I shut the door to my room and gently traced the edges of my parents' photo. Perhaps it was the cool night breeze, but tears began to fall. "Mom, Dad, I don't want anything. I just … I just want a home, I whispered."
I sat on the floor the entire night, waiting. Unfortunately, Keith didn't come back. Instead, I woke up to see the paparazzi's photo of Keith kissing a woman.
When he returned in the morning, his explanation was casual. "A kiss? Zoey, you believe such things? I was merely helping a woman who had fallen."
His excuse was weak, but I forced myself to believe it. After all, Keith had been kind to me for six years. He wouldn't betray me, would he?
Looking back now, the fact that he didn't love me was so obvious, yet I had never seen it.
I ran out of the restaurant and wandered through the pouring rain for what felt like forever. The cold raindrops on my skin couldn't compare to the chill in my heart.
So, all these years—was I the one who mistook gratitude for love? Was it all just my wishful thinking?
There were so many ways to repay a debt of gratitude. Why did Keith have to get engaged to me, needlessly causing me to lose myself for six years?
I returned to Keith's house soaking wet, ignoring Camilla's usual sneers. After so many years, I had grown used to their disapproval. They never liked me, believing I wasn't good enough for Keith, but Elizabeth had always shown me kindness. With Keith's protection, I foolishly believed I could one day win them over.
Now, I realized how ridiculous that was. How could Keith's parents not know his true feelings?
In a daze, I dreamt of my parents. They waved at me, telling me to take care of myself and to take care of Keith. I screamed back at them, "No! I don't want to be with Keith anymore.
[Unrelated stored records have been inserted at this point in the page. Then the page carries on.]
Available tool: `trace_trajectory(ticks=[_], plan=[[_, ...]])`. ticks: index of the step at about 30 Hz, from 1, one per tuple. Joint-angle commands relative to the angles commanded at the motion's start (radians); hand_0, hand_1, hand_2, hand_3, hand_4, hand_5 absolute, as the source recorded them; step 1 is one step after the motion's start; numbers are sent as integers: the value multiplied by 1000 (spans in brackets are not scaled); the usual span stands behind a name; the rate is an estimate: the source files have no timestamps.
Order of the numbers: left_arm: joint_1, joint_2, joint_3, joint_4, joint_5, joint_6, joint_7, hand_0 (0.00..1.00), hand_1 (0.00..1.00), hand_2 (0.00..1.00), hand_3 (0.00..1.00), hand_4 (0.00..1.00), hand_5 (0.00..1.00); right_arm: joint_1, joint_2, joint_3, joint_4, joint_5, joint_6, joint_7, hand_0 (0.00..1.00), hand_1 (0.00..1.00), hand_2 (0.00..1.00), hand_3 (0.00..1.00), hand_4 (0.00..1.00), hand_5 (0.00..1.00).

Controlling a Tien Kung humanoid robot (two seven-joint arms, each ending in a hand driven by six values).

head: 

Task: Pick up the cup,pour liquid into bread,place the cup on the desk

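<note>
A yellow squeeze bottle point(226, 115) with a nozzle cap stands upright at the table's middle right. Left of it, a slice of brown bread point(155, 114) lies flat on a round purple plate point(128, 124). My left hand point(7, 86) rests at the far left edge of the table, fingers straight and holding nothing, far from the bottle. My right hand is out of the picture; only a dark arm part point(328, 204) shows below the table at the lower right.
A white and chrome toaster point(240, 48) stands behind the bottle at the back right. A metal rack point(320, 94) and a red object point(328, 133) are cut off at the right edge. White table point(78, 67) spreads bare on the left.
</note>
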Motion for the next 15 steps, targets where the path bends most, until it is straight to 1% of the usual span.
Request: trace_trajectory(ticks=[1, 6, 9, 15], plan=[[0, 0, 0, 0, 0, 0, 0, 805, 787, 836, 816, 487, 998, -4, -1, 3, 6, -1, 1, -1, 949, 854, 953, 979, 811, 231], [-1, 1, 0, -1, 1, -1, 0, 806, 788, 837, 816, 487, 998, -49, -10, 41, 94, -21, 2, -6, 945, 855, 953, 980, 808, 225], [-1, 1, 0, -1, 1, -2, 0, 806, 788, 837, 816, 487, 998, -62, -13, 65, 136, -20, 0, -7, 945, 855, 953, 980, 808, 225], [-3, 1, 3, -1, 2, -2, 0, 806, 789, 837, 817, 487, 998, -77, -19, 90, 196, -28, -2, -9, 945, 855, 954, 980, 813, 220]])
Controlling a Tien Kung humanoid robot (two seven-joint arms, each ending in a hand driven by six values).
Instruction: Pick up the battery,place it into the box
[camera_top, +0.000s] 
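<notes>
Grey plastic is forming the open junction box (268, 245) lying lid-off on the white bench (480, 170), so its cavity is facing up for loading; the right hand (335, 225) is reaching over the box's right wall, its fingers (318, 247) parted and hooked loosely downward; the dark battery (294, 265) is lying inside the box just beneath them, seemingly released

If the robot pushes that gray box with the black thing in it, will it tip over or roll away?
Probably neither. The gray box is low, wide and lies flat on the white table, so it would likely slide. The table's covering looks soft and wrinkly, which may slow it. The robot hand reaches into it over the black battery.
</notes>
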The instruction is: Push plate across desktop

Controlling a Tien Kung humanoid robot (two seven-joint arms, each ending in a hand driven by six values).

I want to leave!"
When I opened my eyes again, the sharp smell of disinfectant filled my nose. It took me a few seconds to realize I was in a hospital.
Turning my head, I saw Keith leaning against my bed, holding my hand as he slept. He looked so handsome—his high nose bridge, thin lips and delicate features exuded a cold, distant charm. Even in his dreams, the grip on my hand didn't lessen.
If this had been before, my heart would've melted at his tenderness, but now, all I felt was bitterness.